### Task statement
An exact transcript of all the records is required, with nothing left out.

### Records for the task
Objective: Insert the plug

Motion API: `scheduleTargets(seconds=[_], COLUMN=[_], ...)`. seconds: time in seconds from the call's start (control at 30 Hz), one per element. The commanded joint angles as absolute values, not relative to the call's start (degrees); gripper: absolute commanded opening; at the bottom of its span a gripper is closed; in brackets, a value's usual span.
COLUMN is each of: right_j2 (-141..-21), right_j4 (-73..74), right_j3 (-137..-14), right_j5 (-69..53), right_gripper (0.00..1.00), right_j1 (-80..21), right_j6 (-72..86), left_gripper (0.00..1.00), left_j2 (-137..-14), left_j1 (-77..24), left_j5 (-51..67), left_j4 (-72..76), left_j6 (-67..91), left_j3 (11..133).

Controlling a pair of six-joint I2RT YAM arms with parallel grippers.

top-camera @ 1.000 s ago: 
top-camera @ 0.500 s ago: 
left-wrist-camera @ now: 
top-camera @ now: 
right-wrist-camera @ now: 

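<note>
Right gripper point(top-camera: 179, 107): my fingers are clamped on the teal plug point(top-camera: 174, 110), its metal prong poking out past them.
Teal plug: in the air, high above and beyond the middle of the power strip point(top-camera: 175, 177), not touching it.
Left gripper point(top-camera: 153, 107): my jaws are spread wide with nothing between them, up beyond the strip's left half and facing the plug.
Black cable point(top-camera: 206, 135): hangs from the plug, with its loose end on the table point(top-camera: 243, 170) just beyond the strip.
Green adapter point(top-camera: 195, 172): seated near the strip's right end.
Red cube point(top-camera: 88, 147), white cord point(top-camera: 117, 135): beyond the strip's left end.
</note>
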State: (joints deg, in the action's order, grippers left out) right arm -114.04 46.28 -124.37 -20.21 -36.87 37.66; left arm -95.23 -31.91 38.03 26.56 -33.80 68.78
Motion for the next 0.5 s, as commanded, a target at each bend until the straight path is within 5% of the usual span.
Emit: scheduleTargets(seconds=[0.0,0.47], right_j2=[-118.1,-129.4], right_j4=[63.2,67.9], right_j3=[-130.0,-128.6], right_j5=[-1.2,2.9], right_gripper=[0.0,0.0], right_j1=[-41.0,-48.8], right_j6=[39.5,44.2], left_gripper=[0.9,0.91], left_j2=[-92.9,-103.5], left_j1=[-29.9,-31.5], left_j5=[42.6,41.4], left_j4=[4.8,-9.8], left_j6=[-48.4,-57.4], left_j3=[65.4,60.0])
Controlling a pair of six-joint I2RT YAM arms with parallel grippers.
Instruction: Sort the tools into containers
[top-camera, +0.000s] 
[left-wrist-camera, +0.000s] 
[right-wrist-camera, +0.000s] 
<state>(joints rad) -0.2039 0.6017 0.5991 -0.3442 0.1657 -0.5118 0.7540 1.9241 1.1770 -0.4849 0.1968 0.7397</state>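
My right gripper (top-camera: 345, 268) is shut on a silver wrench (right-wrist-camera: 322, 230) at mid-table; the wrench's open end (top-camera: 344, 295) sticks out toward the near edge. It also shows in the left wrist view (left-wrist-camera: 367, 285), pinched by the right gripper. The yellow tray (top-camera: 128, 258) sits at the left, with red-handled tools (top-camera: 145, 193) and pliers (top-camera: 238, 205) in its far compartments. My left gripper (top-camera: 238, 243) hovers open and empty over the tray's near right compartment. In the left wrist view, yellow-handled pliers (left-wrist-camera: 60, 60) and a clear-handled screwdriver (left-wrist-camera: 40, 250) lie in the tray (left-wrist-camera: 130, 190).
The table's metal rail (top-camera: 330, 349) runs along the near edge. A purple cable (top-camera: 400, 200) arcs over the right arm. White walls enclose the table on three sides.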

### Solution to this exercise
Objective: Insert the plug

Motion API: `scheduleTargets(seconds=[_], COLUMN=[_], ...)`. seconds: time in seconds from the call's start (control at 30 Hz), one per element. The commanded joint angles as absolute values, not relative to the call's start (degrees); gripper: absolute commanded opening; at the bottom of its span a gripper is closed; in brackets, a value's usual span.
COLUMN is each of: right_j2 (-141..-21), right_j4 (-73..74), right_j3 (-137..-14), right_j5 (-69..53), right_gripper (0.00..1.00), right_j1 (-80..21), right_j6 (-72..86), left_gripper (0.00..1.00), left_j2 (-137..-14), left_j1 (-77..24), left_j5 (-51..67), left_j4 (-72..76), left_j6 (-67..91), left_j3 (11..133).

Controlling a pair of six-joint I2RT YAM arms with parallel grippers.

top-camera @ 1.000 s ago: 
top-camera @ 0.500 s ago: 
left-wrist-camera @ now: 
top-camera @ now: 
right-wrist-camera @ now: 

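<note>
Right gripper point(top-camera: 179, 107): my fingers are clamped on the teal plug point(top-camera: 174, 110), its metal prong poking out past them.
Teal plug: in the air, high above and beyond the middle of the power strip point(top-camera: 175, 177), not touching it.
Left gripper point(top-camera: 153, 107): my jaws are spread wide with nothing between them, up beyond the strip's left half and facing the plug.
Black cable point(top-camera: 206, 135): hangs from the plug, with its loose end on the table point(top-camera: 243, 170) just beyond the strip.
Green adapter point(top-camera: 195, 172): seated near the strip's right end.
Red cube point(top-camera: 88, 147), white cord point(top-camera: 117, 135): beyond the strip's left end.
</note>
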State: (joints deg, in the action's order, grippers left out) right arm -114.04 46.28 -124.37 -20.21 -36.87 37.66; left arm -95.23 -31.91 38.03 26.56 -33.80 68.78
Motion for the next 0.5 s, as commanded, a target at each bend until the straight path is within 5% of the usual span.
Emit: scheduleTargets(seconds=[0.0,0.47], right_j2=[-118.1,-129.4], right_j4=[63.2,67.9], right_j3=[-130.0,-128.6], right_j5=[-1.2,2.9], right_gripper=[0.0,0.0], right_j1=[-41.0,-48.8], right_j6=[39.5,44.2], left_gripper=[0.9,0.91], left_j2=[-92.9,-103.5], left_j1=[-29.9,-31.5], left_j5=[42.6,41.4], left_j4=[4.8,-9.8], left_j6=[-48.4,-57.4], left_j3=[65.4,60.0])
Controlling a pair of six-joint I2RT YAM arms with parallel grippers.
Instruction: Sort the tools into containers
[top-camera, +0.000s] 
[left-wrist-camera, +0.000s] 
[right-wrist-camera, +0.000s] 
<state>(joints rad) -0.2039 0.6017 0.5991 -0.3442 0.1657 -0.5118 0.7540 1.9241 1.1770 -0.4849 0.1968 0.7397</state>
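My right gripper (top-camera: 345, 268) is shut on a silver wrench (right-wrist-camera: 322, 230) at mid-table; the wrench's open end (top-camera: 344, 295) sticks out toward the near edge. It also shows in the left wrist view (left-wrist-camera: 367, 285), pinched by the right gripper. The yellow tray (top-camera: 128, 258) sits at the left, with red-handled tools (top-camera: 145, 193) and pliers (top-camera: 238, 205) in its far compartments. My left gripper (top-camera: 238, 243) hovers open and empty over the tray's near right compartment. In the left wrist view, yellow-handled pliers (left-wrist-camera: 60, 60) and a clear-handled screwdriver (left-wrist-camera: 40, 250) lie in the tray (left-wrist-camera: 130, 190).
The table's metal rail (top-camera: 330, 349) runs along the near edge. A purple cable (top-camera: 400, 200) arcs over the right arm. White walls enclose the table on three sides.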

No further work remains on the exercise.